Translate options and fill in defaults.

Parameters:: options – Options configuring the sampler.

pypesto.sample.auto_correlation(result)[source]

Calculate the autocorrelation of the MCMC chains.

Parameters:: result (Result) – The pyPESTO result object with filled sample result.
Return type:: float
Returns:: auto_correlation – Estimate of the integrated autocorrelation time of the MCMC chains.

pypesto.sample.bridge_sampling_log_evidence(result, n_posterior_samples_init=None, initial_guess_log_evidence=None, max_iter=1000, tol=1e-06)[source]

Compute the log evidence using bridge sampling.
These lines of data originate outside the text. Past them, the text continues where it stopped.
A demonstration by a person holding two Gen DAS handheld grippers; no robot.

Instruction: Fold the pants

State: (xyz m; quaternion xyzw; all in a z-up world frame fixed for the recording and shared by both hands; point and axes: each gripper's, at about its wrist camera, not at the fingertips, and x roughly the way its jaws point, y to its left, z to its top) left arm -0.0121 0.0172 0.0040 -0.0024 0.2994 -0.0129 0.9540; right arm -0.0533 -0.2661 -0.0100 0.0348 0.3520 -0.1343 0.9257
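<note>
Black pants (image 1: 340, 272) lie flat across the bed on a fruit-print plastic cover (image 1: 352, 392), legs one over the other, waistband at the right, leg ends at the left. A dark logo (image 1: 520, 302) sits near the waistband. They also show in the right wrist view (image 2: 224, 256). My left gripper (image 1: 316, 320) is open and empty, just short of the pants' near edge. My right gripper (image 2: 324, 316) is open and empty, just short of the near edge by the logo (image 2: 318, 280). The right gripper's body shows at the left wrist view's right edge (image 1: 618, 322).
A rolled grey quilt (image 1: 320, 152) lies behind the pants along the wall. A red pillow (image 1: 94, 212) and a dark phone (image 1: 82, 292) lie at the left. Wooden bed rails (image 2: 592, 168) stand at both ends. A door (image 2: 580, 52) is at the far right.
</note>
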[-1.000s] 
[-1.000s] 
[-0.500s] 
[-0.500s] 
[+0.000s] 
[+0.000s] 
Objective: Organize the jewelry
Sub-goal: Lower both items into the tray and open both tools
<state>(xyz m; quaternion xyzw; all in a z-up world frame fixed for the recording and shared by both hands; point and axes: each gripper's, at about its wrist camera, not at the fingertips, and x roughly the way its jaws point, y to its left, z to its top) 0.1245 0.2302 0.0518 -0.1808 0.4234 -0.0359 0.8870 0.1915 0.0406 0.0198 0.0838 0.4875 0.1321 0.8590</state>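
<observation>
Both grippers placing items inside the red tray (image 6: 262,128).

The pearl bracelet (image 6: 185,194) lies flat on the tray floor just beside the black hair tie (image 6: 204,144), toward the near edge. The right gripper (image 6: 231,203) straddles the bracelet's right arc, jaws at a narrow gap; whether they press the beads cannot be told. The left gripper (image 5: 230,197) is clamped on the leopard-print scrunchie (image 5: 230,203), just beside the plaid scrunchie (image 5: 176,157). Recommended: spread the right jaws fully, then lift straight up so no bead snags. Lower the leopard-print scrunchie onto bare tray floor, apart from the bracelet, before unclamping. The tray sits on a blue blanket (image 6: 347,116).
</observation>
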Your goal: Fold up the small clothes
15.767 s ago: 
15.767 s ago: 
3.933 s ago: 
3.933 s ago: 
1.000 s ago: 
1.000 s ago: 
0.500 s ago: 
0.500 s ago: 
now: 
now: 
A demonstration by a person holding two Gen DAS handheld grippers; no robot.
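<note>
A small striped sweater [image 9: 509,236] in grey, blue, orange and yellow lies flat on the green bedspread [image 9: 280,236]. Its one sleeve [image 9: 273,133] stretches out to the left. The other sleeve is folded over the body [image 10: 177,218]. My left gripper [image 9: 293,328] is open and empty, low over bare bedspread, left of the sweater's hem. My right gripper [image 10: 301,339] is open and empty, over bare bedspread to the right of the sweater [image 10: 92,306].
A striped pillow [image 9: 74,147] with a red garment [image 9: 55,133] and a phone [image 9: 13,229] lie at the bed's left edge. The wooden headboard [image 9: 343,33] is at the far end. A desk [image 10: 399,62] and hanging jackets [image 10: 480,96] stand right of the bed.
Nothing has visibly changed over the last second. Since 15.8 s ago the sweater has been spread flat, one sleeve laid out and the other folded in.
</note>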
Based on “A Tutorial on Bridge Sampling” by Gronau et al. (2017): https://doi.org/10.1016/j.jmp.2017.09.005. Using the optimal bridge function by Meng and Wong (1996) which minimises the relative mean-squared error. Proposal function is calibrated using posterior samples, which are not used for the final bridge estimate (as this may result in an underestimation of the marginal likelihood, see Overstall and Forster (2010)).

Parameters:

result (Result) – The pyPESTO result object with filled sample result.
n_posterior_samples_init (int | None) – Number of samples used to calibrate the proposal function. By default, half of the posterior samples are used.
initial_guess_log_evidence (float | None) – Initial guess for the log evidence. By default, the Laplace approximation is used to compute the initial guess.
max_iter (int) – Maximum number of iterations. Default is 1000.
tol (float) – Tolerance for convergence. Default is 1e-6.

Return type:

float

Returns:

log_evidence

pypesto.sample.calculate_ci_mcmc_sample(result, ci_level=0.95, exclude_burn_in=True)[source]

Calculate parameter credibility intervals based on MCMC samples.

Parameters:

result (Result) – The pyPESTO result object with filled sample result.
ci_level (float) – Lower tail probability, defaults to 95% interval.
exclude_burn_in (bool) – Whether to exclude the burn-in samples.

Return type:

tuple[ndarray, ndarray]

Returns:

lb, ub – Bounds of the MCMC percentile-based confidence interval.

pypesto.sample.calculate_ci_mcmc_sample_prediction(simulated_values, ci_level=0.95)[source]

Calculate prediction credibility intervals based on MCMC samples.

Parameters:

simulated_values (ndarray) – Simulated model states or model observables.
ci_level (float) – Lower tail probability, defaults to 95% interval.

Return type:

tuple[ndarray, ndarray]

Returns:

lb, ub – Bounds of the MCMC-based prediction confidence interval.

pypesto.sample.effective_sample_size(result)[source]

Calculate the effective sample size of the MCMC chains.

Parameters:: result (Result) – The pyPESTO result object with filled sample result.
Return type:: float
Returns:: ess – Estimate of the effective sample size of the MCMC chains.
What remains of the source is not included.